In dem Schreiben an die Kreisvorsitzenden und -geschäftsstellen der Partei warb Braun zudem für Geschlossenheit zwischen CDU und CSU und für eine Vereinbarung zur künftigen Nominierung des gemeinsamen Kanzlerkandidaten. Die Geschlossenheit der Schwesterparteien sei "entscheidend für unseren gemeinsamen Erfolg". Das Ringen um die Kanzlerkandidatur 2021 und deren Nachwirkungen hätten "alte Probleme" wiederbelebt.

Eine Bewerbung als Fraktionsvorsitzender im Falle seiner Wahl zum Parteichef schloss Braun aus. "Wir haben nach dem Ergebnis der Mitgliederbefragung keinen einzigen Tag mehr Zeit für Streit oder neue offene Führungsfragen. Deshalb werde ich im Falle meiner Wahl als Vorsitzender nicht den Fraktionsvorsitz unserer Bundestagsfraktion anstreben."

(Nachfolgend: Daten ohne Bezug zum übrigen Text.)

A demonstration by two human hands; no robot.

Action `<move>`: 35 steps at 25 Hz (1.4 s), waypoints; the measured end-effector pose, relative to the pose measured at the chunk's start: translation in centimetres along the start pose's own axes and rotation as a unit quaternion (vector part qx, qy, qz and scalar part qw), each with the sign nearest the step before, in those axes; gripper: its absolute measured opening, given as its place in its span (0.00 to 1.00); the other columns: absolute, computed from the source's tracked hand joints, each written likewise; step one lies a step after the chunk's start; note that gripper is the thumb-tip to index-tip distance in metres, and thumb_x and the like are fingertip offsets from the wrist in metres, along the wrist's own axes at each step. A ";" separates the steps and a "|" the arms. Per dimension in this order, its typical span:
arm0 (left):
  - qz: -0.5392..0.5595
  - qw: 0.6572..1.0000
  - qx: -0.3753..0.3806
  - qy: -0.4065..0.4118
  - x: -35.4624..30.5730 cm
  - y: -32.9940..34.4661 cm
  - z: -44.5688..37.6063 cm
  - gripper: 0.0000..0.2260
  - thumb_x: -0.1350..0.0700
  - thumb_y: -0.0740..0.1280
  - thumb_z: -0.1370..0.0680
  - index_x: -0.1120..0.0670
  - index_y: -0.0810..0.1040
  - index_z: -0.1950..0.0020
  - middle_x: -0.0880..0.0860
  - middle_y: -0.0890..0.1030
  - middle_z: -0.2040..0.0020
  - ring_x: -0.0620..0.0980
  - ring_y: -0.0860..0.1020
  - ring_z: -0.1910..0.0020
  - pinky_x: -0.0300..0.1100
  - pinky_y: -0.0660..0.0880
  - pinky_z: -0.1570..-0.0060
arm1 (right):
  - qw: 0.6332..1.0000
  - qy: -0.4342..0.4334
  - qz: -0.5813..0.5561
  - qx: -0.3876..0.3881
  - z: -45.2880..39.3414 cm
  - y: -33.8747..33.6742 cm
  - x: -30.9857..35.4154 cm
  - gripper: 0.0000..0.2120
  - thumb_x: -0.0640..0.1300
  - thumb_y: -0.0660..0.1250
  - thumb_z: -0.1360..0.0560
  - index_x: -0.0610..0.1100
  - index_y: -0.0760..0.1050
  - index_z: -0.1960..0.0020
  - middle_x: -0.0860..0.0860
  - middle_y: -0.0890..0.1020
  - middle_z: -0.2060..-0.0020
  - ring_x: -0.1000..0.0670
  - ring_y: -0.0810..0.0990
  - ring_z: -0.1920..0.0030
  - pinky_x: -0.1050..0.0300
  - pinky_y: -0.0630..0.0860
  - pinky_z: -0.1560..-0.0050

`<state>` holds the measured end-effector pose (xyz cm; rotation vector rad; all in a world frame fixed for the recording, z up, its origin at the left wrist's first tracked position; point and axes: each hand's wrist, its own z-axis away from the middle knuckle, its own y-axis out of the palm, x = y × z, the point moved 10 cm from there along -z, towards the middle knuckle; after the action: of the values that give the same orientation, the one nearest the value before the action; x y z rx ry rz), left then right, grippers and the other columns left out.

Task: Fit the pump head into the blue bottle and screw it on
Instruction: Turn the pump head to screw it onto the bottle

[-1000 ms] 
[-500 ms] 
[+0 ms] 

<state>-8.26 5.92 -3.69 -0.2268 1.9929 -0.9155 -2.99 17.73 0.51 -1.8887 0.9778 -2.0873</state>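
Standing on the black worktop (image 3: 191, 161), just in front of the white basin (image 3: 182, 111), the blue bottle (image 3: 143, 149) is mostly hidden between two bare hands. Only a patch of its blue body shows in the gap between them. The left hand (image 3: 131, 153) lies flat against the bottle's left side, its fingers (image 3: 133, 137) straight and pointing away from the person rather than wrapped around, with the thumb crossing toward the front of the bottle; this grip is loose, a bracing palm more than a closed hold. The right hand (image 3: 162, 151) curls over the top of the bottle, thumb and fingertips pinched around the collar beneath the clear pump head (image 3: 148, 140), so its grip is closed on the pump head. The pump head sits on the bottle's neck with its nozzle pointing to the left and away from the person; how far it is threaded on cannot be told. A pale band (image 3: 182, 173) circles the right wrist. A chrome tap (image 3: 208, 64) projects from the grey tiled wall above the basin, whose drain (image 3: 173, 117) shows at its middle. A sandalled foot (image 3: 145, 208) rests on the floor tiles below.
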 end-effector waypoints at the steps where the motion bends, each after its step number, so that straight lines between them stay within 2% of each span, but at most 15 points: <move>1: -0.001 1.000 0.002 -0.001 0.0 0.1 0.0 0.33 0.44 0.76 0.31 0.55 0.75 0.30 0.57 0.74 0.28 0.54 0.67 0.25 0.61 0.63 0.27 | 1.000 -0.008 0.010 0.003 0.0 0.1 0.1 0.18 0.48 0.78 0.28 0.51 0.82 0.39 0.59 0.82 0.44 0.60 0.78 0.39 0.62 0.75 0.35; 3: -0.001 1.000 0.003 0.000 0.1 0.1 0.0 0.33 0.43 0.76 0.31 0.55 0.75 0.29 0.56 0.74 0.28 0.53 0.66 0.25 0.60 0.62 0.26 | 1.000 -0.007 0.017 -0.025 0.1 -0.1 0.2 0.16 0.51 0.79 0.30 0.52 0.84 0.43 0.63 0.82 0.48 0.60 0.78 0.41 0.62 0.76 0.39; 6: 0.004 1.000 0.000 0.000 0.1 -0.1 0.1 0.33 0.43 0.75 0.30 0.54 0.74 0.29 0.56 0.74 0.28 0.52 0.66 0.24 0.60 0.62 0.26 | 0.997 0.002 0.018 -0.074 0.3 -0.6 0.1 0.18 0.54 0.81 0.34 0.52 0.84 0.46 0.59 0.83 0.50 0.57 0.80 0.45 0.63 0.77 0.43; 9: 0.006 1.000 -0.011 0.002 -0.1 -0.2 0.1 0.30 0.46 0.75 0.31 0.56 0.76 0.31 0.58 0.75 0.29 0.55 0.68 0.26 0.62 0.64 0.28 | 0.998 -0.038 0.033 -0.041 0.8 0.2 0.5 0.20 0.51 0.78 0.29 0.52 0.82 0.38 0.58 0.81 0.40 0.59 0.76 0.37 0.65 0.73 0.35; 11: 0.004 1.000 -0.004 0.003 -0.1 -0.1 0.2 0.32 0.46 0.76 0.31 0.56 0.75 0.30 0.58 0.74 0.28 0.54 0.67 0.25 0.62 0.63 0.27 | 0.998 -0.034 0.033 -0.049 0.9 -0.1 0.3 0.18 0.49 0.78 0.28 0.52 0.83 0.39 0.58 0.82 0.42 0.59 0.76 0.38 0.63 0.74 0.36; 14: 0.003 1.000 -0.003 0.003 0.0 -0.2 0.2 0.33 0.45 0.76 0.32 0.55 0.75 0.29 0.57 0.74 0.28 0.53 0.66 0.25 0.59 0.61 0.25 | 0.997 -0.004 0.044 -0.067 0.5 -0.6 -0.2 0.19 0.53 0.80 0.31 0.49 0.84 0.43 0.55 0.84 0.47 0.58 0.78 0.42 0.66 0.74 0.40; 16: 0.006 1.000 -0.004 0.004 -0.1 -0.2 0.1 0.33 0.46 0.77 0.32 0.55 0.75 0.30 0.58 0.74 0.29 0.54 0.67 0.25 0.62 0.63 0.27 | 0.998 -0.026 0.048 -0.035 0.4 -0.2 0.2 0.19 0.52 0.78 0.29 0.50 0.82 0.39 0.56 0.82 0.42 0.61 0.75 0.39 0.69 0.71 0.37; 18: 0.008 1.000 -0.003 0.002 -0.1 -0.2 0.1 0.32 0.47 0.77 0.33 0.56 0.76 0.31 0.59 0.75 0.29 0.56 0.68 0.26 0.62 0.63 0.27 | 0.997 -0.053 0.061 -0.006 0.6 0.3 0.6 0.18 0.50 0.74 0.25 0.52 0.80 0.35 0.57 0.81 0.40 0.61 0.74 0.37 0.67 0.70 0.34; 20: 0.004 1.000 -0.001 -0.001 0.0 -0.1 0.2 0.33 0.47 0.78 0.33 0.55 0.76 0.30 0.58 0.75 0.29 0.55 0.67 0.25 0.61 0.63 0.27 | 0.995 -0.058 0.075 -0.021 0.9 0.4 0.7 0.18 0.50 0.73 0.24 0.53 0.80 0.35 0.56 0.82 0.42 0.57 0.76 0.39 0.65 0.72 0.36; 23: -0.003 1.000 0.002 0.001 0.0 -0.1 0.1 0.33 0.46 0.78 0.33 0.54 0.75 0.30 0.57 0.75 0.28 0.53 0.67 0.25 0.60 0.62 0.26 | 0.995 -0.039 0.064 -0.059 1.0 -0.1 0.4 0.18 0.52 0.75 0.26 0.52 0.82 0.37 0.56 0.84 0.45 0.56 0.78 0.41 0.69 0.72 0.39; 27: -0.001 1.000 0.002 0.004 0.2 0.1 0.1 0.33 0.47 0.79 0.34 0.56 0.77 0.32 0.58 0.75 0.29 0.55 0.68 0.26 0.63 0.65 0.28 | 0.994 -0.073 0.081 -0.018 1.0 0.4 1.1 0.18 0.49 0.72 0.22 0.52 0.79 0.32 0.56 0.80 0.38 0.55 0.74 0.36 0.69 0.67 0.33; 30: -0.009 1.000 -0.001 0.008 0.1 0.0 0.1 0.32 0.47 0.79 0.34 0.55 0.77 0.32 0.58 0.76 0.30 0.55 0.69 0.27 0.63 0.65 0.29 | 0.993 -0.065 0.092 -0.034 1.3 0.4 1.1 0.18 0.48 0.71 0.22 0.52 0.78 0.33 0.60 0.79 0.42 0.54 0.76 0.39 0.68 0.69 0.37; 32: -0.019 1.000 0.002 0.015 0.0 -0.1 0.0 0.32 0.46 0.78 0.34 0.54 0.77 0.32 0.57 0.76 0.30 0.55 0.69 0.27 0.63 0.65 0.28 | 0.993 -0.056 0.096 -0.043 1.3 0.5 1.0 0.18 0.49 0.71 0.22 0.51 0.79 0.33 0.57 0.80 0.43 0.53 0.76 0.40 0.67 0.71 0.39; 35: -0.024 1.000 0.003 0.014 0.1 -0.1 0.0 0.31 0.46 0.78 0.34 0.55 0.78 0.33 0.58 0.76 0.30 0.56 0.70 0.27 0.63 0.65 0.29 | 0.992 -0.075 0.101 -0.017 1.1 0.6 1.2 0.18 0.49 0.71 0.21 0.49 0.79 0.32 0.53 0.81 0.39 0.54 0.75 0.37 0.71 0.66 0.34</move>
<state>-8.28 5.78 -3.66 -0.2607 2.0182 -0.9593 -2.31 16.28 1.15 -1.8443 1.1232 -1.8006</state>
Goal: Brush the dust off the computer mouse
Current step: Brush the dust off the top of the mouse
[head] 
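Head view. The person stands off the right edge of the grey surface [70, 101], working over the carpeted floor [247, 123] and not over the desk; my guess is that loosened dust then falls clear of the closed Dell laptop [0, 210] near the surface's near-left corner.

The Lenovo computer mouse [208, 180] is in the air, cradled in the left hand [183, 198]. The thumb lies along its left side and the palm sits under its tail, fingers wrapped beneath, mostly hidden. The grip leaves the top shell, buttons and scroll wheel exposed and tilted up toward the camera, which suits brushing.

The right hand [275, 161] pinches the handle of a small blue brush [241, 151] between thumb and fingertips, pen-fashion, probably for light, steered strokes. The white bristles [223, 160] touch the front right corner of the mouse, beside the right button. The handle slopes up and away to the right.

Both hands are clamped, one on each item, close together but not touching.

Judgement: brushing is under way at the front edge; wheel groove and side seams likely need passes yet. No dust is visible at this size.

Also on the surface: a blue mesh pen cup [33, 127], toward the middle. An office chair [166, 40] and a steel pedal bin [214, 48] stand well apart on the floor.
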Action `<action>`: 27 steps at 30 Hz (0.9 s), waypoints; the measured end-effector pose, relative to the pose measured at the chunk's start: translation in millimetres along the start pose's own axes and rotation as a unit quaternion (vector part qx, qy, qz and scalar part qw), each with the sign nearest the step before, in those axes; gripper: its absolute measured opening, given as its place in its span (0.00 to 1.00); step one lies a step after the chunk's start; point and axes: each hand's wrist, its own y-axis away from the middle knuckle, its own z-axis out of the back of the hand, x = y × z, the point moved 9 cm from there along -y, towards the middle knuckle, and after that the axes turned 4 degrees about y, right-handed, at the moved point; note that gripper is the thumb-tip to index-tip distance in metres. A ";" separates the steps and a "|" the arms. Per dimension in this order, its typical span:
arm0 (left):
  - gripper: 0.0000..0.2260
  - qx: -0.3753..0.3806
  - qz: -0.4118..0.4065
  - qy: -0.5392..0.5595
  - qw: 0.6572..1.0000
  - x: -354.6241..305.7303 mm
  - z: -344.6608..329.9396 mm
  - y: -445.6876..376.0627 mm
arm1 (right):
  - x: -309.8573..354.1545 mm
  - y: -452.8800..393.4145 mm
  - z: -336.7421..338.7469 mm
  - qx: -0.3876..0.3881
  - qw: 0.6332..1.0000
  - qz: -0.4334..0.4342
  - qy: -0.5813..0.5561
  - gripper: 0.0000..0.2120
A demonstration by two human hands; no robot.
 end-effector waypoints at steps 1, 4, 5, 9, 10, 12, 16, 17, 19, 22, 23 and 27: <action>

Merz hatte bereits zweimal versucht, CDU-Chef zu werden. 2018 unterlag er Annegret Kramp-Karrenbauer und 2021 Armin Laschet. Für Röttgen ist es der zweite Versuch; auch er unterlag im Januar auf dem CDU-Parteitag Laschet. Röttgen will für den Fall seiner Wahl die 39-jährige Bundestagsabgeordnete Franziska Hoppermann aus Hamburg als Generalsekretärin vorschlagen.

Die Bewerbungsfrist für die CDU-Kandidaten läuft noch bis Mittwoch kommender Woche. Sie benötigen dafür die Unterstützung eines Landes- oder Bezirksverbands. Röttgen soll am Montag von seinem Heimatkreisverband Rhein-Sieg nominiert werden.

Im Dezember soll ein Mitgliederentscheid stattfinden. Offiziell ins Amt gewählt werden soll der neue Parteichef auf einem Parteitag am 21. und 22. Januar in Hannover.